Restoration Projects

PTRC has partnered for years with Maryland, Charles County, La Plata, the Chesapeake Bay Trust, and local groups to carry out projects from the Port Tobacco River Watershed Restoration Action Strategy

Restoring Wetlands

PTRC’s advocacy for restoration of a wetland along a 2,800 foot section of Port Tobacco Creek has resulted in the award of $70,000 in grants to for the mapping, permitting, and engineering work to support construction of the wetland.

Building Rain Gardens

PTRC worked with Charles County Public Schools and a CBT grant to design and construct three rain gardens at McDonough High School that filter runoff water from 61,020 square feet of parking lots and other impervious cover.
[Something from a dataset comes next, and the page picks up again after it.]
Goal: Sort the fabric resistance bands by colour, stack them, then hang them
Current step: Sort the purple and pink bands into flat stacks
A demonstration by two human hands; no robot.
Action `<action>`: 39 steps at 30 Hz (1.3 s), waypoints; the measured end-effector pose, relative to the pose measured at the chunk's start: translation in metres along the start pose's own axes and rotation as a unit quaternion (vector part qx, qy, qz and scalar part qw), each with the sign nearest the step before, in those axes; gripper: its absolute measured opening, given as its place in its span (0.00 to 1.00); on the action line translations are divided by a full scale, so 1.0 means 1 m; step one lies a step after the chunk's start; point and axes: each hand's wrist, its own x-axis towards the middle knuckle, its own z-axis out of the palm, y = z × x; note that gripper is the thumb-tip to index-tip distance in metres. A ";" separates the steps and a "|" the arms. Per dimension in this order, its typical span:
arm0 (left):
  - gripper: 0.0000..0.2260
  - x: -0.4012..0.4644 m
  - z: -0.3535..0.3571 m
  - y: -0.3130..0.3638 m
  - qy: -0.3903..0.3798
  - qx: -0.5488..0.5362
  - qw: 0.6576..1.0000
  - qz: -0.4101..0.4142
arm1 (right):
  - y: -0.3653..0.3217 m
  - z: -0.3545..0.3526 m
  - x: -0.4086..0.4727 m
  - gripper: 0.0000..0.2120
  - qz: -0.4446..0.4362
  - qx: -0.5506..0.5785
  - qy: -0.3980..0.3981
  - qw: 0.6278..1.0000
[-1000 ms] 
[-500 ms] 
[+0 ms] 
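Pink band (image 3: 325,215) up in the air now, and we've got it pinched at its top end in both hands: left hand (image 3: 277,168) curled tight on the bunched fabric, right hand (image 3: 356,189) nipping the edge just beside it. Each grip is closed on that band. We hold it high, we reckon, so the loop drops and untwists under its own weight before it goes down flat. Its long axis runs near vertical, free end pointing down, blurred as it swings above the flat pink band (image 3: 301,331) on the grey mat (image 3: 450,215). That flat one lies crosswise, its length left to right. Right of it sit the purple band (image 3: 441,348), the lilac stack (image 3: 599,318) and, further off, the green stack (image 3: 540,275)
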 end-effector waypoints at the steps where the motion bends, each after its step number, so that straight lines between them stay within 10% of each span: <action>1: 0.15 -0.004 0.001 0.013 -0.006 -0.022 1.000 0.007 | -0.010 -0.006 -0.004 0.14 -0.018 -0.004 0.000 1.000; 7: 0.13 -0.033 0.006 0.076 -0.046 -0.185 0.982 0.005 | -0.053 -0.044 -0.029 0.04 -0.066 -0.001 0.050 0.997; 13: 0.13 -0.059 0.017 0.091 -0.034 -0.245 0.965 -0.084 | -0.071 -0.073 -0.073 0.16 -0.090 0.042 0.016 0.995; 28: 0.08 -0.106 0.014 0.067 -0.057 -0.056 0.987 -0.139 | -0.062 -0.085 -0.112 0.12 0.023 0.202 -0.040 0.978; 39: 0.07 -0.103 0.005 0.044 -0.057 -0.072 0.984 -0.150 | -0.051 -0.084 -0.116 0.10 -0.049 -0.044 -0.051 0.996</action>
Students from the McDonough High School and the Stethem Educational Center helped plant the gardens.

Managing Storm Water

PTRC partnered with the CBT and six local partners in the construction of a demonstration storm water management project in the parking lot of the La Plata Commerce Center off US 301. The facility slows and cleans polluted storm water runoff before it reaches pipes that carry it directly into the Port Tobacco River.

Filtering Runoff

In partnership with CBT, Maryland Department of Natural Resources, and the property owner, PTRC obtained a grant to direct run-off water from Hawthorne Golf Course to a constructed wetland, which filters nitrogen, phosphorous, and sediment that were once carried directly into the Port Tobacco Creek.

Planting Trees

Through a Charles County Forestry Grant, and with the help of Charles County Schools students and local Boy Scouts, PTRC planted over 10,000 trees to create fifty-foot riparian buffers in a wetland mitigation area along eroded banks of the Port Tobacco Creek near the intersection of Hawthorne and Mitchell Roads.